Diners remember Devin in the Beaufort High class of 2008, where he also lettered in basketball and won the state title in the triple jump. After a big growth spurt to 6-foot-6, Devin seemed to have a wingspan on the football field to reach from sideline to sideline, yanking down opponents at the rate of 110 tackles, 19 tackles for a loss and 10 quarterback sacks in his senior year on one of coach Mark Clifford's best Eagles teams.

Devin has grown two more inches in college. He and former Beaufort High teammate, cornerback Jimmy Legree (No. 15), will try to stop Clemson's high-stepping offense on a chilly night in the foothills.

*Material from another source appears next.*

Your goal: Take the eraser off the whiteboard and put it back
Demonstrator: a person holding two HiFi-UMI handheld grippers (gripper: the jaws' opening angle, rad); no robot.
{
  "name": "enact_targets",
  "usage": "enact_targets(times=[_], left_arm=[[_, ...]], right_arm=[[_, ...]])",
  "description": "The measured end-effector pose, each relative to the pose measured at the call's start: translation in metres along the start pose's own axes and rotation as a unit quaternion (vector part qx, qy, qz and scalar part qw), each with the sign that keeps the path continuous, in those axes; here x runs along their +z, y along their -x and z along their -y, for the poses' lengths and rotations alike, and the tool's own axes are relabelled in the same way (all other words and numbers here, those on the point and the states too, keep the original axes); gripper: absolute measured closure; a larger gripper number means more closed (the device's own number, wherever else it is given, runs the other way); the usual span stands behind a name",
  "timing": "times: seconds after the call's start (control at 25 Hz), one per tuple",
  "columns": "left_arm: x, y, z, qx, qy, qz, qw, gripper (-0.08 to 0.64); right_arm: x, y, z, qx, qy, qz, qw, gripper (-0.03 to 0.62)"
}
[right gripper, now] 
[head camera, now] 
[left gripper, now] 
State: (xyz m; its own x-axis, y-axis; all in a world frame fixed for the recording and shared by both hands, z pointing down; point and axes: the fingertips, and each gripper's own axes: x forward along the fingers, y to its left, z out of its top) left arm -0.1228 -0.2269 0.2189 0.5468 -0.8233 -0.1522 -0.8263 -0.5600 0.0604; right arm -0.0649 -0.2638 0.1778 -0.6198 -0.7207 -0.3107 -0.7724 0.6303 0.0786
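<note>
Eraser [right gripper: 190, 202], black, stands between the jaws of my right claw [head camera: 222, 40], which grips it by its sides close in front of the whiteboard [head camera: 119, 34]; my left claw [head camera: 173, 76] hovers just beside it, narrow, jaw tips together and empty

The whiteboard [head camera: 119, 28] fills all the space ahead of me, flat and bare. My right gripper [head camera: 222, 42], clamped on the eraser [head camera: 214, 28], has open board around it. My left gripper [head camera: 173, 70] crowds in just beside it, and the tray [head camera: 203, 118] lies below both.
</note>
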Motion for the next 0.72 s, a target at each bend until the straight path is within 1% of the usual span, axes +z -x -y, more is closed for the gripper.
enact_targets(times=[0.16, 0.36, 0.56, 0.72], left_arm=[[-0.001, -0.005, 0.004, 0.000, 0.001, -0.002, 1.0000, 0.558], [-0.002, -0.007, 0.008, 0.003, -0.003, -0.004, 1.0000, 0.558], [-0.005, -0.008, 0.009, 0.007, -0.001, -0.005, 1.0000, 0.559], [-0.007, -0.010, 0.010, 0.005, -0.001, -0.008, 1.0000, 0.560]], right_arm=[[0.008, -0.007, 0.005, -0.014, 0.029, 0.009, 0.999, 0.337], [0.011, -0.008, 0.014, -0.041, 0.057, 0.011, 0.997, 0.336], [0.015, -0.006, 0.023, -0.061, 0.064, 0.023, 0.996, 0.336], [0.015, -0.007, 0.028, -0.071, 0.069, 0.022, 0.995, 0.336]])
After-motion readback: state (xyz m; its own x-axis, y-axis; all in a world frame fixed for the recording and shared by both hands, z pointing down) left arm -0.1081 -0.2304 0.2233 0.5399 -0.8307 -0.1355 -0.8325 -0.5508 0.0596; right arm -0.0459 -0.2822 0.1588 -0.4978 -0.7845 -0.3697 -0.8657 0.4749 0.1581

Devin Taylor was raised by his mother, Sylvia Cuyler, and Larry Taylor credits her with making all the right decisions. Devin is quiet, mannerly, and also a freak in the classroom. He's earned a degree in integrated information technology and is working on his master's degree, with hopes of a professional football career.

Larry Taylor, smiling over his rumbling bass voice, says he didn't play football for Beaufort High because he would have had to walk home after practice, 10 miles to Sheldon.

Instead he's known as one of the best cooks in town. He's been running LT's near the foot of the old bridge for 20 years. And for 40 years he has served the weekly meal at the downtown Beaufort men's social club, the yacht-less Yacht Club. His shrimp and brown gravy and fried seafood are legendary, said club member Jim Gibson.

When the Yacht Club celebrated its 100th anniversary recently, Taylor was given a special award.

"For all these years," Gibson said, "the cook, bartender, waiter, cashier, sergeant-at-arms, quartermaster and general mainstay has been Larry Taylor. Larry began at the Yacht Club just out of high school and has not missed a day since that time."

Like his son -- freakish No. 98 -- he'll let his work do the talking.